▶ [Required action]: Return all records exactly. Nothing may be added.
═══ Dataset records ═══
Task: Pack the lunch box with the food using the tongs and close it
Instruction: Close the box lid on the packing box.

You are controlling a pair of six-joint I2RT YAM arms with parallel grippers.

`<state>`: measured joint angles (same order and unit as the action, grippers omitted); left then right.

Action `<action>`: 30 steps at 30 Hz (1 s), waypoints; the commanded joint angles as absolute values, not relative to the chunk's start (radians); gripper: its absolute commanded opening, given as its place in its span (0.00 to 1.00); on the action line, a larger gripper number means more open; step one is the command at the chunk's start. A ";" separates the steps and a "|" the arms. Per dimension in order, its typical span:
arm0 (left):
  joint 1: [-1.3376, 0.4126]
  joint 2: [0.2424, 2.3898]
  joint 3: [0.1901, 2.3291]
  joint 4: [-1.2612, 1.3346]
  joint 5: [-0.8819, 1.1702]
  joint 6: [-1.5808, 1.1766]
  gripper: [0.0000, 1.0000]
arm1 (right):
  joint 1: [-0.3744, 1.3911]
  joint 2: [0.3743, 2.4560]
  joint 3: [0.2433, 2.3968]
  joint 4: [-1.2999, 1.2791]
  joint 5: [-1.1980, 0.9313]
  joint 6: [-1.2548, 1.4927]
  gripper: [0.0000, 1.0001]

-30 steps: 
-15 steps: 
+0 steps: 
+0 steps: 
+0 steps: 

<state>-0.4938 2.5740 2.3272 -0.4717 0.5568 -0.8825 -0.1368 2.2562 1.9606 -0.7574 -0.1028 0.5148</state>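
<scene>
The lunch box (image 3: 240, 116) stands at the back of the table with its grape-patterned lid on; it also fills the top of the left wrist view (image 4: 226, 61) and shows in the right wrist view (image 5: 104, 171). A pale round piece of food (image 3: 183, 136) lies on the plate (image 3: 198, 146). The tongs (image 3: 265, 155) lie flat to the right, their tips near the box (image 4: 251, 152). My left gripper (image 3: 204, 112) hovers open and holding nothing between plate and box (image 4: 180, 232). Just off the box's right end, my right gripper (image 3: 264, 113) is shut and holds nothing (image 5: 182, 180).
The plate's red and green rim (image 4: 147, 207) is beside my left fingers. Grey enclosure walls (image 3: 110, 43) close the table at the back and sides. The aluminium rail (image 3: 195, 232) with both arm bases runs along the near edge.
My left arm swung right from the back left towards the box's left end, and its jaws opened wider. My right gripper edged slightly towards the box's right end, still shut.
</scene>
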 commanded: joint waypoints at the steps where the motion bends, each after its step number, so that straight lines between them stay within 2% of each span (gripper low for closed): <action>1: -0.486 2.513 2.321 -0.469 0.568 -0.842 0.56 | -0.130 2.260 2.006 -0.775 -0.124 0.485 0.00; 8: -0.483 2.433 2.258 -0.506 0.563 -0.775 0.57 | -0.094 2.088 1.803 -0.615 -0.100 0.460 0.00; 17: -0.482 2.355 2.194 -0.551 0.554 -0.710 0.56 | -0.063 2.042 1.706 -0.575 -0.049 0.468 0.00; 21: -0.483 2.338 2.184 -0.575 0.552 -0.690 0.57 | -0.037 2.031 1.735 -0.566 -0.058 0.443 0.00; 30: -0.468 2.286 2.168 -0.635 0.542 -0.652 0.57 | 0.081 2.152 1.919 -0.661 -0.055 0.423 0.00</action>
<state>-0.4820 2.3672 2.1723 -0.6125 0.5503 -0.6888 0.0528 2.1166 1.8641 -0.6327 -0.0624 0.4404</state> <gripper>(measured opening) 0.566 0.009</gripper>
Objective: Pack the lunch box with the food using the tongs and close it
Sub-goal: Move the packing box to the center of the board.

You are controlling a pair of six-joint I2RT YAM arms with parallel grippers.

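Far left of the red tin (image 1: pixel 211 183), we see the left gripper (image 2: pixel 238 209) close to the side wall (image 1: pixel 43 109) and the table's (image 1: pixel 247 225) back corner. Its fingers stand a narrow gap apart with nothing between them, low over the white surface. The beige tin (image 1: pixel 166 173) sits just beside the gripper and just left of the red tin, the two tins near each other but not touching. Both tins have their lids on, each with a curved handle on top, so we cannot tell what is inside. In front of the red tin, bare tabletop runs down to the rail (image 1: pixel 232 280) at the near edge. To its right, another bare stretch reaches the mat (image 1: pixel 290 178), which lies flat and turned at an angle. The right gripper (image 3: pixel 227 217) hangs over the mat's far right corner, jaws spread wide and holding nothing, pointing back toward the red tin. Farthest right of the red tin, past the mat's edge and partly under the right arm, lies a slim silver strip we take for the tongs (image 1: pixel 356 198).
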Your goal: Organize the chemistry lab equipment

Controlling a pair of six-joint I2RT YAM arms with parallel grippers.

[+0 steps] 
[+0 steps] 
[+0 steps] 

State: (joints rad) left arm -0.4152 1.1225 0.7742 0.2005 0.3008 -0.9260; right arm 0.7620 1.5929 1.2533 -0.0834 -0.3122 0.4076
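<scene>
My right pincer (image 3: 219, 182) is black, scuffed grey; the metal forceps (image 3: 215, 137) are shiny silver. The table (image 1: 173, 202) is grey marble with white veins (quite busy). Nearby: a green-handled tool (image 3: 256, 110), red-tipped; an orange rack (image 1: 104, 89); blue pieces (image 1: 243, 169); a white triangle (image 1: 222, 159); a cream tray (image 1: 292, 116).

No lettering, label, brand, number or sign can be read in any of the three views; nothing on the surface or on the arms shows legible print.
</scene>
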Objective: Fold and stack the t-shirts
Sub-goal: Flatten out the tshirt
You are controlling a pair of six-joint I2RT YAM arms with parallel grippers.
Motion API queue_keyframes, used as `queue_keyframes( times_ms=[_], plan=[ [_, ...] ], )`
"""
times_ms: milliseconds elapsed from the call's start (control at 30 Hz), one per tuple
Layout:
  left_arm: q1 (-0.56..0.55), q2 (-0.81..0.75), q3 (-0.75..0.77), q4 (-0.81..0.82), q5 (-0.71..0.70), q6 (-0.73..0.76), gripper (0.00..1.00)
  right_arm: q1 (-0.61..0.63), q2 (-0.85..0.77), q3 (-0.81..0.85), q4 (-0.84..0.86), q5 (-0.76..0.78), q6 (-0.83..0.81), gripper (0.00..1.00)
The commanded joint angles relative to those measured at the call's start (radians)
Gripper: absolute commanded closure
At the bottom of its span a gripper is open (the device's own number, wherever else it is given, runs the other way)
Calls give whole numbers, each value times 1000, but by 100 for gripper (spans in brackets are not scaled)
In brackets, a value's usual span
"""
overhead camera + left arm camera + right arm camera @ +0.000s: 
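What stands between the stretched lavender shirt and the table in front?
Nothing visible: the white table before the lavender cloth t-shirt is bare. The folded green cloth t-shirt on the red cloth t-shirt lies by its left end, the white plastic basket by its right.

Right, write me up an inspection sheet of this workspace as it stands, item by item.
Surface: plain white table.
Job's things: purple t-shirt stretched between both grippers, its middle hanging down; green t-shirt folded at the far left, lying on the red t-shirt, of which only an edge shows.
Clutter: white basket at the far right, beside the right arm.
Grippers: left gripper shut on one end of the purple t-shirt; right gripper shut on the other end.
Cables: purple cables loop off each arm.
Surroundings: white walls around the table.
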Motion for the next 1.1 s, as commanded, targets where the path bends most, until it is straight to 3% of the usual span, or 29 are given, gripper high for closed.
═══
▶ [Answer section]:
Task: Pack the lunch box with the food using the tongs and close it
Instruction: Close the box lid on the packing box.

You are controlling a pair of six-joint I2RT YAM arms with parallel grippers.

`<state>`: measured joint angles (same order and unit as the action, grippers omitted); left then right.

Action `<action>`: 30 steps at 30 Hz (1 s), waypoints; the commanded joint angles as absolute values, not relative to the chunk's start (radians); gripper: its absolute commanded opening, given as its place in its span (0.00 to 1.00); on the action line, a larger gripper number means more open; step one is the command at the chunk's start. A ";" separates the steps and a "|" the arms. Per dimension in order, its typical span:
arm0 (left):
  joint 1: [-1.3376, 0.4126]
  joint 2: [0.2424, 2.3898]
  joint 3: [0.1901, 2.3291]
  joint 4: [-1.2612, 1.3346]
  joint 5: [-0.8819, 1.1702]
  joint 6: [-1.5808, 1.1766]
  gripper: [0.0000, 1.0000]
arm1 (right):
  joint 1: [-0.3744, 1.3911]
  joint 2: [0.3743, 2.4560]
  joint 3: [0.2433, 2.3968]
  joint 4: [-1.2999, 1.2791]
  joint 5: [-1.1980, 0.9313]
  joint 6: [-1.2548, 1.4927]
  gripper: [0.0000, 1.0001]

-30 steps: 
-15 steps: 
+0 steps: 
+0 steps: 
+0 steps: 

<state>-0.4938 2.5740 2.3272 -0.4717 0.5568 -0.8825 -0.1368 2.2562 1.9606 -0.7574 -0.1028 0.5148</state>
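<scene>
The lunch box (image 3: 240, 116) stands at the back of the table with its grape-patterned lid on; it also fills the top of the left wrist view (image 4: 226, 61) and shows in the right wrist view (image 5: 104, 171). A pale round piece of food (image 3: 183, 136) lies on the plate (image 3: 198, 146). The tongs (image 3: 265, 155) lie flat to the right, their tips near the box (image 4: 251, 152). My left gripper (image 3: 204, 112) hovers open and holding nothing between plate and box (image 4: 180, 232). Just off the box's right end, my right gripper (image 3: 264, 113) is shut and holds nothing (image 5: 182, 180).
The plate's red and green rim (image 4: 147, 207) is beside my left fingers. Grey enclosure walls (image 3: 110, 43) close the table at the back and sides. The aluminium rail (image 3: 195, 232) with both arm bases runs along the near edge.
My left arm swung right from the back left towards the box's left end, and its jaws opened wider. My right gripper edged slightly towards the box's right end, still shut.
</scene>
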 commanded: joint waypoints at the steps where the motion bends, each after its step number, so that straight lines between them stay within 2% of each span (gripper low for closed): <action>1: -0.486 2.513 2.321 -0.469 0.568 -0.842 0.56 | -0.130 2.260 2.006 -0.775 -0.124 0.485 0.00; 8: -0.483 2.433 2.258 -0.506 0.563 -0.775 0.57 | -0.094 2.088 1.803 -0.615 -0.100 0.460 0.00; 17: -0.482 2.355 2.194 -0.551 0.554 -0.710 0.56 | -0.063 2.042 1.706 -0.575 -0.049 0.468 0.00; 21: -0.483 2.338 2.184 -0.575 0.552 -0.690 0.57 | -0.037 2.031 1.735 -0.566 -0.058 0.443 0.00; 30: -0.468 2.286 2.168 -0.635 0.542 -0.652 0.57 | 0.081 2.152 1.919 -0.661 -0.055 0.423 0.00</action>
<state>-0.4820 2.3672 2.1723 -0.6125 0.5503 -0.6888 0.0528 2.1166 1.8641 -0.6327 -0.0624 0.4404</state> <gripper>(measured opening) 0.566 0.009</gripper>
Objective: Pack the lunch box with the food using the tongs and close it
Sub-goal: Move the packing box to the center of the board.

You are controlling a pair of six-joint I2RT YAM arms with parallel grippers.

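Far left of the red tin (image 1: pixel 211 183), we see the left gripper (image 2: pixel 238 209) close to the side wall (image 1: pixel 43 109) and the table's (image 1: pixel 247 225) back corner. Its fingers stand a narrow gap apart with nothing between them, low over the white surface. The beige tin (image 1: pixel 166 173) sits just beside the gripper and just left of the red tin, the two tins near each other but not touching. Both tins have their lids on, each with a curved handle on top, so we cannot tell what is inside. In front of the red tin, bare tabletop runs down to the rail (image 1: pixel 232 280) at the near edge. To its right, another bare stretch reaches the mat (image 1: pixel 290 178), which lies flat and turned at an angle. The right gripper (image 3: pixel 227 217) hangs over the mat's far right corner, jaws spread wide and holding nothing, pointing back toward the red tin. Farthest right of the red tin, past the mat's edge and partly under the right arm, lies a slim silver strip we take for the tongs (image 1: pixel 356 198).
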Your goal: Organize the chemistry lab equipment

Controlling a pair of six-joint I2RT YAM arms with parallel grippers.

[+0 steps] 
[+0 steps] 
[+0 steps] 

State: (joints rad) left arm -0.4152 1.1225 0.7742 0.2005 0.3008 -0.9260; right arm 0.7620 1.5929 1.2533 -0.0834 -0.3122 0.4076
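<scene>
My right pincer (image 3: 219, 182) is black, scuffed grey; the metal forceps (image 3: 215, 137) are shiny silver. The table (image 1: 173, 202) is grey marble with white veins (quite busy). Nearby: a green-handled tool (image 3: 256, 110), red-tipped; an orange rack (image 1: 104, 89); blue pieces (image 1: 243, 169); a white triangle (image 1: 222, 159); a cream tray (image 1: 292, 116).

No lettering, label, brand, number or sign can be read in any of the three views; nothing on the surface or on the arms shows legible print.
</scene>
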Objective: Fold and stack the t-shirts
Sub-goal: Flatten out the tshirt
You are controlling a pair of six-joint I2RT YAM arms with parallel grippers.
Motion API queue_keyframes, used as `queue_keyframes( times_ms=[_], plan=[ [_, ...] ], )`
"""
times_ms: milliseconds elapsed from the call's start (control at 30 Hz), one per tuple
Layout:
  left_arm: q1 (-0.56..0.55), q2 (-0.81..0.75), q3 (-0.75..0.77), q4 (-0.81..0.82), q5 (-0.71..0.70), q6 (-0.73..0.76), gripper (0.00..1.00)
  right_arm: q1 (-0.61..0.63), q2 (-0.85..0.77), q3 (-0.81..0.85), q4 (-0.84..0.86), q5 (-0.76..0.78), q6 (-0.83..0.81), gripper (0.00..1.00)
The commanded joint angles relative to those measured at the call's start (radians)
Gripper: absolute commanded closure
At the bottom of its span a gripper is open (the device's own number, wherever else it is given, runs the other way)
Calls give whole numbers, each value times 1000, but by 100 for gripper (spans in brackets are not scaled)
In brackets, a value's usual span
"""
overhead camera + left arm camera + right arm camera @ +0.000s: 
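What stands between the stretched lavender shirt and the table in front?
Nothing visible: the white table before the lavender cloth t-shirt is bare. The folded green cloth t-shirt on the red cloth t-shirt lies by its left end, the white plastic basket by its right.

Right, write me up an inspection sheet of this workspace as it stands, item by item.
Surface: plain white table.
Job's things: purple t-shirt stretched between both grippers, its middle hanging down; green t-shirt folded at the far left, lying on the red t-shirt, of which only an edge shows.
Clutter: white basket at the far right, beside the right arm.
Grippers: left gripper shut on one end of the purple t-shirt; right gripper shut on the other end.
Cables: purple cables loop off each arm.
Surroundings: white walls around the table.
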Motion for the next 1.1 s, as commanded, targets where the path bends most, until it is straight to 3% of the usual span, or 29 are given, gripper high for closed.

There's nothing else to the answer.